YOUR ASSIGNMENT:
One line at a time, check the entries below for the word "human", and copy each line that has it.

LISTED ENTRIES:
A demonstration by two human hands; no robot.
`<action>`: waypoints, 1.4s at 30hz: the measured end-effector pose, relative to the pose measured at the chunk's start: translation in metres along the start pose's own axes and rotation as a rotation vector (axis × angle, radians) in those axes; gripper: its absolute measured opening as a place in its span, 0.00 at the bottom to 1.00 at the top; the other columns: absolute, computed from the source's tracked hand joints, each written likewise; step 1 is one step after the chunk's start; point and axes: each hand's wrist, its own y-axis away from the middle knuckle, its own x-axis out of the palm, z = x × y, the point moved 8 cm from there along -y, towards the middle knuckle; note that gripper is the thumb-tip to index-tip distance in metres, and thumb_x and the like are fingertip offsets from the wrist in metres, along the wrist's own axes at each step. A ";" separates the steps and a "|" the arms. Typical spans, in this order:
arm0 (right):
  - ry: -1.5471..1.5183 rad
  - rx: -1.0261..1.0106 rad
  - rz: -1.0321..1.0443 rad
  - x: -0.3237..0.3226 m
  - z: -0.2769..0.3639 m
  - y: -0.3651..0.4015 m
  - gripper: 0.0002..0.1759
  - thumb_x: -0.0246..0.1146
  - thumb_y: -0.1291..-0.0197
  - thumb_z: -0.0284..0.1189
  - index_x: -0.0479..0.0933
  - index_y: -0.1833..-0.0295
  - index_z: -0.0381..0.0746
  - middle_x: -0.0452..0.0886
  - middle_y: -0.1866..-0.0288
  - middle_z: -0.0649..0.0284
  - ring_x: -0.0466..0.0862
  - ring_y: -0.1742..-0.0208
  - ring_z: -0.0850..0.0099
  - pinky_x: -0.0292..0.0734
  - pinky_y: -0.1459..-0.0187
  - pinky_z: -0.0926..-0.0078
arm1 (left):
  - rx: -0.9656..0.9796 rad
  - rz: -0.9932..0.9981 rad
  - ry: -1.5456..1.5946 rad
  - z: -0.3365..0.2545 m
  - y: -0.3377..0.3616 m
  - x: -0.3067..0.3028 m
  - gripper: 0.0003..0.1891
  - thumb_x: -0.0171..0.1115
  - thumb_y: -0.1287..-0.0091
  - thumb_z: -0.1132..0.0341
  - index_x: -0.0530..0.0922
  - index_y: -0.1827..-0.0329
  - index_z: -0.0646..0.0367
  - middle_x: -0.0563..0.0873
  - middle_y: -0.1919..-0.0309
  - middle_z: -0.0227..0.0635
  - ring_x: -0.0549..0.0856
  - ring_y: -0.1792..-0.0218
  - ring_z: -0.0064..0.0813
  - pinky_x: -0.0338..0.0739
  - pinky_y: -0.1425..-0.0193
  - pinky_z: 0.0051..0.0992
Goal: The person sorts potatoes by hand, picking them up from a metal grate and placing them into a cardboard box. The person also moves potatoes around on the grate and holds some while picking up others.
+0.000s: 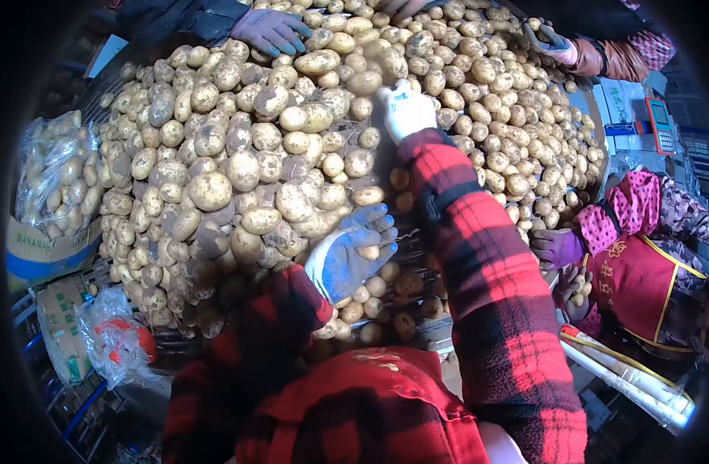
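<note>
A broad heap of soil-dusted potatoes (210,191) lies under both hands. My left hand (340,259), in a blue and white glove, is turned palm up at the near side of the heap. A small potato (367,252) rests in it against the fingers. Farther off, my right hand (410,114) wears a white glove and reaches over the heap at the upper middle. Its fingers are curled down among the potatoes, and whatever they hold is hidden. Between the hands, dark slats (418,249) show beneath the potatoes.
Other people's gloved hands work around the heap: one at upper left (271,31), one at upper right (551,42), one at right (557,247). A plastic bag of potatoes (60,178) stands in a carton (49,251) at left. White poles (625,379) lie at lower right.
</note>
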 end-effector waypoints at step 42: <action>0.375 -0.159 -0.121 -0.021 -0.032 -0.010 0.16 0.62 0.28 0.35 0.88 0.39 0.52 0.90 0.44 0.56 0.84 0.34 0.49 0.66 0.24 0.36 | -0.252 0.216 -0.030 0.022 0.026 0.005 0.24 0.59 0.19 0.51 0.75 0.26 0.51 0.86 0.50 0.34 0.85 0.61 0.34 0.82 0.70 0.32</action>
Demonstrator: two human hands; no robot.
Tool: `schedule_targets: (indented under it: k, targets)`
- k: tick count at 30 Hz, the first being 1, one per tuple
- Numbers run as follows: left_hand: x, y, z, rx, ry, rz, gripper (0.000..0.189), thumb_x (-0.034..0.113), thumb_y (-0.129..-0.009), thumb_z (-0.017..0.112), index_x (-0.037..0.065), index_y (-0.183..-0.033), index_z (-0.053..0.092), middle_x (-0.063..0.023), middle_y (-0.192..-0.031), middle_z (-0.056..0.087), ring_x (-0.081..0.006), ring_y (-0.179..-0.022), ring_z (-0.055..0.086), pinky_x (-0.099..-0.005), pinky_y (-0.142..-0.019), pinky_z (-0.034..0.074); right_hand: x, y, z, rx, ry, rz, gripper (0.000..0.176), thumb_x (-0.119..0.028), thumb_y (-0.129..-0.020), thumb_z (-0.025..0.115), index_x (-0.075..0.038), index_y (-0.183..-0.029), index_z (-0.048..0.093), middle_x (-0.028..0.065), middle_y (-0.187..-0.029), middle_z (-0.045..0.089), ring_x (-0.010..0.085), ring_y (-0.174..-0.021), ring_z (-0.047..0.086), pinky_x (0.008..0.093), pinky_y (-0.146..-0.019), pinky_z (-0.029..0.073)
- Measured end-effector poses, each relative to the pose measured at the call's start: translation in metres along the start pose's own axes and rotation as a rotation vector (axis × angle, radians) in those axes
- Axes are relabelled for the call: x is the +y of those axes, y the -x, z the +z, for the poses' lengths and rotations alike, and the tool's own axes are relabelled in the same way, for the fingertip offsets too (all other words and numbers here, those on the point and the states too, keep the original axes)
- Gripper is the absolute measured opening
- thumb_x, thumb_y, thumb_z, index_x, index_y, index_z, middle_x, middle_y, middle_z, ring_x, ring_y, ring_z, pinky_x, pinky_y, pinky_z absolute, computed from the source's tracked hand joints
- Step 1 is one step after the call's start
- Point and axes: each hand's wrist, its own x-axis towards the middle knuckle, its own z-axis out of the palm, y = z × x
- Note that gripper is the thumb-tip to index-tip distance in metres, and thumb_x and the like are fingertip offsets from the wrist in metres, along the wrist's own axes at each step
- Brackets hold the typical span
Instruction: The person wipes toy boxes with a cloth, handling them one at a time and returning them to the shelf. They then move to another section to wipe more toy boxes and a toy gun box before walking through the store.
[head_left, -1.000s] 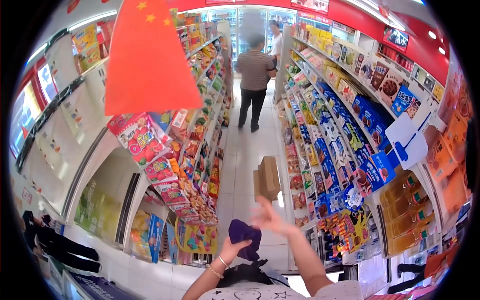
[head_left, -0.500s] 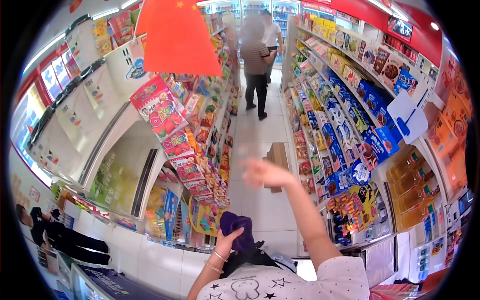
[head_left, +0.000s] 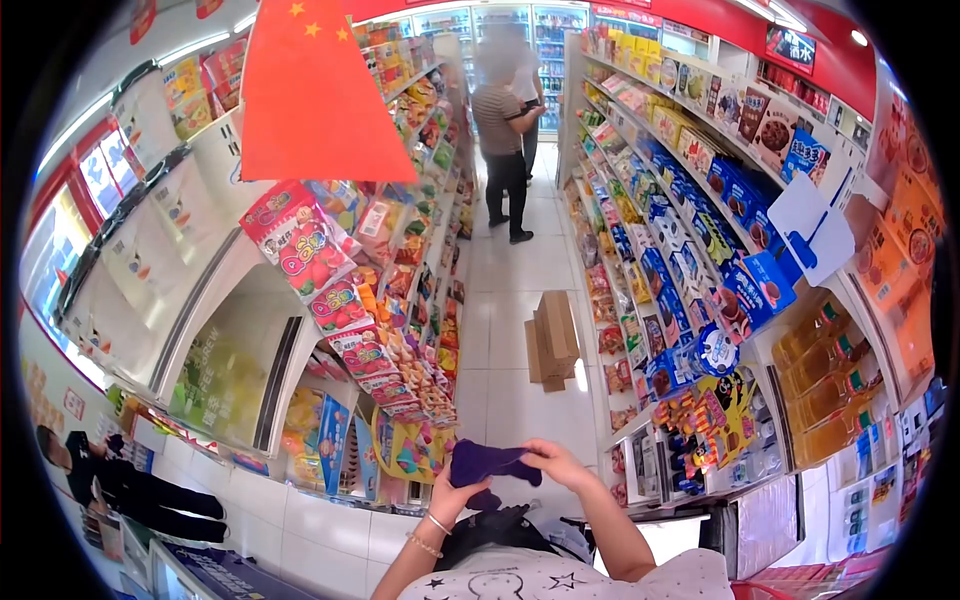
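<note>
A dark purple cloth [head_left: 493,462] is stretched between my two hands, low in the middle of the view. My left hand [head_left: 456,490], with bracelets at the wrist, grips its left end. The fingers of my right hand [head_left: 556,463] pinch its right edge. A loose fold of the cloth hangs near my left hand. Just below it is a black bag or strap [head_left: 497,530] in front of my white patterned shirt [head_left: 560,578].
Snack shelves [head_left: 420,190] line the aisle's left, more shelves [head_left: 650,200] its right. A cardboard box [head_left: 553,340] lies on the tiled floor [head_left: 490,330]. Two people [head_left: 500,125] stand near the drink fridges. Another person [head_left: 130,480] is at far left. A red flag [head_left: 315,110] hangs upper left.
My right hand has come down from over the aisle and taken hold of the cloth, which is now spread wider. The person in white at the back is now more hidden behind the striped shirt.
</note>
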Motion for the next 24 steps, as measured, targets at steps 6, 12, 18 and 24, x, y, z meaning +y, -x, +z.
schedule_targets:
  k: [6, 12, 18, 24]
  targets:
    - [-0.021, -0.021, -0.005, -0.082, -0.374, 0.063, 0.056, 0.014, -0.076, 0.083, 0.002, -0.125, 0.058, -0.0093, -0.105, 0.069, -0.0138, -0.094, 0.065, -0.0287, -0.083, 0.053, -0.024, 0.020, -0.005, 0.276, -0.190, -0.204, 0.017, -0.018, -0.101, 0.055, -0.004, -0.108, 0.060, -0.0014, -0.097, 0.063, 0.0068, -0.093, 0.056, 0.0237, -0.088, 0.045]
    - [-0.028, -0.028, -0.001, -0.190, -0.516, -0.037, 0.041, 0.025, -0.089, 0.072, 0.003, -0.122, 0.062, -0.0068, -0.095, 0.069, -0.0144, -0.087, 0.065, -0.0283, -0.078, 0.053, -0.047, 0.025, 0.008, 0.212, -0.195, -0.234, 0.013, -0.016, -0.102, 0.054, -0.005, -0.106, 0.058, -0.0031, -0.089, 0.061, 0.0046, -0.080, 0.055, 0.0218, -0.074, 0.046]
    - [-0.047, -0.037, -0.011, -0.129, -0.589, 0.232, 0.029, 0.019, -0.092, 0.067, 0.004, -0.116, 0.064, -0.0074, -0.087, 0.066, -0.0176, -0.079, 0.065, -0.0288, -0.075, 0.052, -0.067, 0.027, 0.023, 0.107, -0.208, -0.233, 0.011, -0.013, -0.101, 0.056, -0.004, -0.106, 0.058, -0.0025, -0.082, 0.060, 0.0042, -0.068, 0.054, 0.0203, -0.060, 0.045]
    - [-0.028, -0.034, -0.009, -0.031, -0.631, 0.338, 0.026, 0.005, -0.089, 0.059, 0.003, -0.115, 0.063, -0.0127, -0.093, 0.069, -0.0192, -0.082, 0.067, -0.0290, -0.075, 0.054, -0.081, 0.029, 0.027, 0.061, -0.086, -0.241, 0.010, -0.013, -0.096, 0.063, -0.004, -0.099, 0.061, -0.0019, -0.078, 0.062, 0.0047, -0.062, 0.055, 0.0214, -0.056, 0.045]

SOLUTION TO THIS TASK:
A demonstration by two human hands; no robot.
Demonstrator: two human hands; no robot.

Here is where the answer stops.